Assignment
Leave out the pictures and output exactly the lines below from the one with "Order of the" down to the one with "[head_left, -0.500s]", both of them included.

Supplied material

----

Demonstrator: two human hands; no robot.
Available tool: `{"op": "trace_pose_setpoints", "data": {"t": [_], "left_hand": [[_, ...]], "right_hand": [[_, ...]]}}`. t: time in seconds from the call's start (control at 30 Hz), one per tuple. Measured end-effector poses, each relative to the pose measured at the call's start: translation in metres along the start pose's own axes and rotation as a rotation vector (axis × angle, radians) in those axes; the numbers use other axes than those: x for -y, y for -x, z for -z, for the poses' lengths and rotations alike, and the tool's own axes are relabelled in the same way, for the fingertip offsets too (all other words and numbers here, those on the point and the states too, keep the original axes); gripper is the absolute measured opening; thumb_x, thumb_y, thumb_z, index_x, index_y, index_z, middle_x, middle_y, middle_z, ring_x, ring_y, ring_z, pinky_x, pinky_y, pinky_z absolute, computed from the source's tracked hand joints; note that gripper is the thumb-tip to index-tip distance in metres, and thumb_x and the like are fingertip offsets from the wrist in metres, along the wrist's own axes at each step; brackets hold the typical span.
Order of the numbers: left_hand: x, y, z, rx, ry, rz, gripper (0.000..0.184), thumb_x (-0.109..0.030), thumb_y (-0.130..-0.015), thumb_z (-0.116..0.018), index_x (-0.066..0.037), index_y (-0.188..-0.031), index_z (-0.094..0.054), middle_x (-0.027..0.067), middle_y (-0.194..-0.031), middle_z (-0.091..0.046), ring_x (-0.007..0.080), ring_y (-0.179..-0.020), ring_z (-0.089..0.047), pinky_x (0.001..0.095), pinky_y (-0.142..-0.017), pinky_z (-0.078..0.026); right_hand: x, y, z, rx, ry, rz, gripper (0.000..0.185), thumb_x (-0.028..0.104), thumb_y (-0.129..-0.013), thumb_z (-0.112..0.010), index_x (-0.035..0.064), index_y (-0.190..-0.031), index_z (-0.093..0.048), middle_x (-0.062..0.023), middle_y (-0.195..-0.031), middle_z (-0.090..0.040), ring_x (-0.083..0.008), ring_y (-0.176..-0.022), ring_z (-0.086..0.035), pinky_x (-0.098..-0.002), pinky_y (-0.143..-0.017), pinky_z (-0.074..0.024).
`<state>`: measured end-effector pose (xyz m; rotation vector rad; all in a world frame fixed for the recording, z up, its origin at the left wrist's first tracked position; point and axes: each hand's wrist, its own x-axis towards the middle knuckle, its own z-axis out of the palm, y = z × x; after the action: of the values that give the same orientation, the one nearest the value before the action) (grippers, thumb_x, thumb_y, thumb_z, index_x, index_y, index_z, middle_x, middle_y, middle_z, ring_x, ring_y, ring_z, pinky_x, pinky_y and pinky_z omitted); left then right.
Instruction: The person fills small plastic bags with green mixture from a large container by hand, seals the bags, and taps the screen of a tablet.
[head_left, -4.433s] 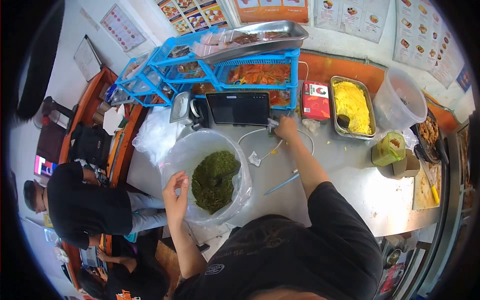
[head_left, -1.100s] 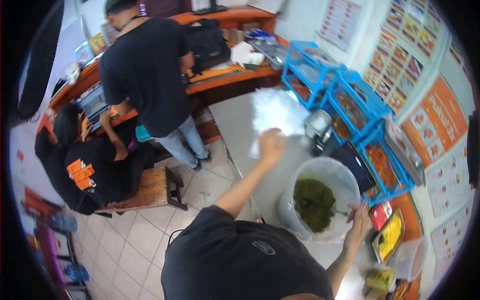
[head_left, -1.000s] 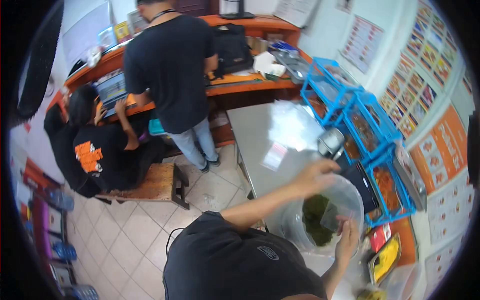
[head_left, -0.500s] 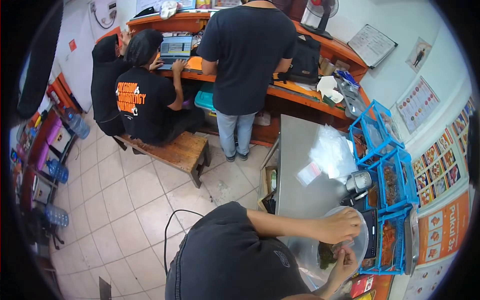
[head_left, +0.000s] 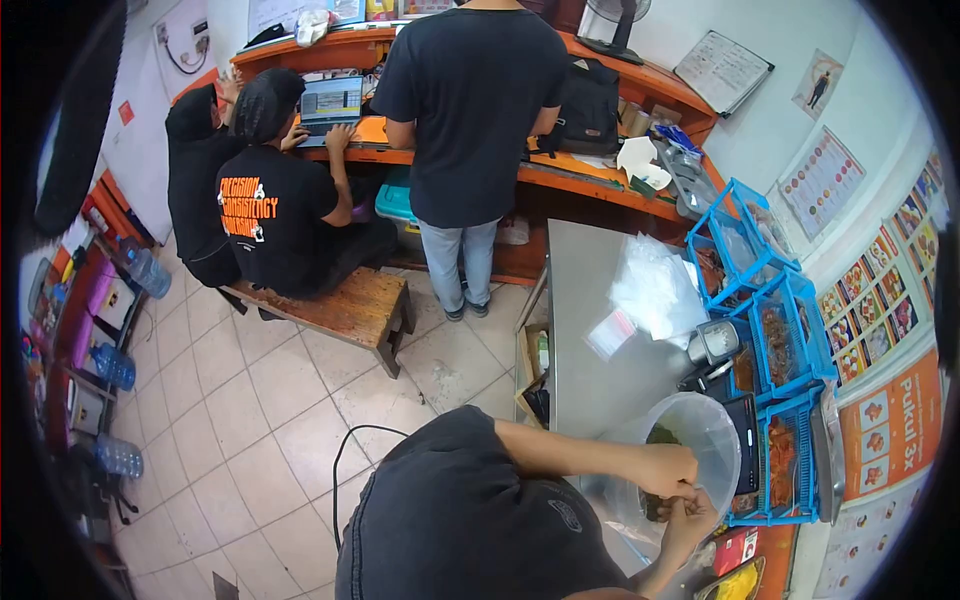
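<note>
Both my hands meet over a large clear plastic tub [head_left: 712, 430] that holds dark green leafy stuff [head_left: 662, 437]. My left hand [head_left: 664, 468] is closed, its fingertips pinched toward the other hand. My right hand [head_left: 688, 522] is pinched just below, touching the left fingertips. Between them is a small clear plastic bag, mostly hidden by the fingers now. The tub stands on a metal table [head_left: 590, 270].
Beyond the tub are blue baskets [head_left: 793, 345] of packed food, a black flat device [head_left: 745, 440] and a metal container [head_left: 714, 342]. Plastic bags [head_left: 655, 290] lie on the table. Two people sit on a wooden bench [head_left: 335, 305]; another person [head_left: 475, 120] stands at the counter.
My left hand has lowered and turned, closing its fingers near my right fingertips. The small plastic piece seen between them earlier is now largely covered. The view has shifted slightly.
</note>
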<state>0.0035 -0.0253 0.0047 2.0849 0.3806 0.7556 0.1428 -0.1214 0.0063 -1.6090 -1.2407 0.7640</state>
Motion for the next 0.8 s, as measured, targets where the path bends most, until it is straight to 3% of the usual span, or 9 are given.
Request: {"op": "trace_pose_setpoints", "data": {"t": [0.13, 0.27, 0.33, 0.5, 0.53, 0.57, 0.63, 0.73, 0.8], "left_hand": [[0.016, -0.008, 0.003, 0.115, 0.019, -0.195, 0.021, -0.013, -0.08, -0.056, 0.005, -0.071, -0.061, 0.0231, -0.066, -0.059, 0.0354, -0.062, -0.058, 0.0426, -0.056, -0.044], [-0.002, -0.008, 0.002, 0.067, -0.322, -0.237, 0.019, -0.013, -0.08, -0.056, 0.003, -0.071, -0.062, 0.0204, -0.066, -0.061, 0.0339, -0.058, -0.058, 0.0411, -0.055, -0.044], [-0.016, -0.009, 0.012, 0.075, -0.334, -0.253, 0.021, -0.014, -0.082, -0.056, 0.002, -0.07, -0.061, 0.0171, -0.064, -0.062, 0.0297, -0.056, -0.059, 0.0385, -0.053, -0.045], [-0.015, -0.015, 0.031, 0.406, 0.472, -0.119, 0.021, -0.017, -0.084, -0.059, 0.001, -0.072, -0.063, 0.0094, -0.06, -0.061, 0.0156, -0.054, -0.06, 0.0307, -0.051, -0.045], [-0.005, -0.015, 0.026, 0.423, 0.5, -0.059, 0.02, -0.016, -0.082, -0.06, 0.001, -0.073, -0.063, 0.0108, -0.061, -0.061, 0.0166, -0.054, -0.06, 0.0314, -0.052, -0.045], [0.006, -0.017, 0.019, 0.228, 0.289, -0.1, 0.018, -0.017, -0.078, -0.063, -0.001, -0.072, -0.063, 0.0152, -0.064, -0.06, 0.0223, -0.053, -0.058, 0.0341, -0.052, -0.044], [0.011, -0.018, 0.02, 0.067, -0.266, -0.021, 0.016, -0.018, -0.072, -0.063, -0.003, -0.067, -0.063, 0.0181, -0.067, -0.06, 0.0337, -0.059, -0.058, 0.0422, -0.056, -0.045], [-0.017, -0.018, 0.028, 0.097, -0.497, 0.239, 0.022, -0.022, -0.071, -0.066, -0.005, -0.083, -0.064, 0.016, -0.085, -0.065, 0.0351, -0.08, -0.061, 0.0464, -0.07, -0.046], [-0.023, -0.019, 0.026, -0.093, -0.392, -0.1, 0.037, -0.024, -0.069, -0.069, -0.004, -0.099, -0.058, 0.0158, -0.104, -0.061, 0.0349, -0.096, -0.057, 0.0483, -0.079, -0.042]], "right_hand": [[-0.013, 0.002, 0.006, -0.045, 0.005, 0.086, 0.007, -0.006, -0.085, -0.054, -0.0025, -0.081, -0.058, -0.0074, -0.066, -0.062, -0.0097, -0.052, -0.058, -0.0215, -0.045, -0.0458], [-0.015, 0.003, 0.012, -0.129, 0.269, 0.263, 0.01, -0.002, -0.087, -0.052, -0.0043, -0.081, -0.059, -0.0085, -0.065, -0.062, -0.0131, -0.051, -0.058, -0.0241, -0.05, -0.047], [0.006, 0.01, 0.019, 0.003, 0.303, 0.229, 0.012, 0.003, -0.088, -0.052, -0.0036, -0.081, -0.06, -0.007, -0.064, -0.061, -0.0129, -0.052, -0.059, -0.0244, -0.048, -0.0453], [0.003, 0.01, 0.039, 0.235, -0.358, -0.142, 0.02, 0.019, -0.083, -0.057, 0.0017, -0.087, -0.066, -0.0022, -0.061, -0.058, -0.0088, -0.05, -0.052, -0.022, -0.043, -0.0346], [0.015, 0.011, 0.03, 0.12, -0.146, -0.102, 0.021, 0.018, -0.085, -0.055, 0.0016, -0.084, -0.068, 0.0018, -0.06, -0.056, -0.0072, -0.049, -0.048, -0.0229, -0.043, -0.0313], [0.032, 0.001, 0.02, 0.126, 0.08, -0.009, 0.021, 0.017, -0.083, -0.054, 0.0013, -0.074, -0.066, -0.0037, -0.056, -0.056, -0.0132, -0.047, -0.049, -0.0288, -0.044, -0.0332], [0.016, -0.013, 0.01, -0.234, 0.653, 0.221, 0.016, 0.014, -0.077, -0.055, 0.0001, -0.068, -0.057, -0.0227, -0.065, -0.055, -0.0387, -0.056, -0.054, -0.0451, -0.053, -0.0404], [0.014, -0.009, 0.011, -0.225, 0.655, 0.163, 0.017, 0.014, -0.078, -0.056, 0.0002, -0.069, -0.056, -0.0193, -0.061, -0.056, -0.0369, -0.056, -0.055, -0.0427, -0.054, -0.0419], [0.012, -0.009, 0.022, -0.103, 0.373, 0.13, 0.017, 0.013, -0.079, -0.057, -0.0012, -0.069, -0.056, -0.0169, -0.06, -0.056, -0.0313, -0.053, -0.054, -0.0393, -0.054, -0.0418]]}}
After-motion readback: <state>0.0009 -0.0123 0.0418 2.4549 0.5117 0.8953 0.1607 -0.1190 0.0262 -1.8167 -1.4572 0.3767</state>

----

Expected output
Order of the numbers: left_hand: x, y, z, rx, ry, rz, gripper (0.000..0.184), thumb_x (-0.109..0.030), thumb_y (-0.130..-0.015), thumb_z (-0.116..0.018), index_x (-0.066..0.037), index_y (-0.188..-0.031), index_z (-0.094..0.054), middle_x (-0.027..0.067), middle_y (-0.194..-0.031), middle_z (-0.091..0.046), ring_x (-0.007..0.080), ring_y (-0.179..-0.020), ring_z (-0.089..0.047), pinky_x (0.001..0.095), pinky_y (-0.142..-0.017), pinky_z (-0.078..0.026); right_hand: x, y, z, rx, ry, rz, gripper (0.000..0.185), thumb_x (-0.028..0.104), thumb_y (-0.129..-0.013), thumb_z (-0.112..0.010), index_x (-0.035..0.064), index_y (-0.190..-0.031), index_z (-0.093..0.048), middle_x (-0.062..0.023), middle_y (-0.195..-0.031), middle_z (-0.090..0.040), ring_x (-0.083..0.008), ring_y (-0.176..-0.022), ring_z (-0.086..0.035), pinky_x (-0.098..-0.002), pinky_y (-0.143..-0.017), pinky_z (-0.074..0.024).
`<state>`: measured end-effector pose (xyz m; rotation vector rad; all in a world frame fixed for the recording, z up, its origin at the left wrist's first tracked position; point and axes: each hand's wrist, its own x-axis towards the middle knuckle, its own z-axis out of the palm, y = z × x; after the action: of the values that give the same orientation, the one nearest the value before the action) (grippers, thumb_x, thumb_y, thumb_z, index_x, index_y, index_z, middle_x, middle_y, middle_z, ring_x, ring_y, ring_z, pinky_x, pinky_y and pinky_z omitted); left then right.
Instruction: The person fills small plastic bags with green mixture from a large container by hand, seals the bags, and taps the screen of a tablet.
[head_left, -4.433s] 
[head_left, -1.100s] 
[head_left, -1.000s] 
[head_left, -0.500s] 

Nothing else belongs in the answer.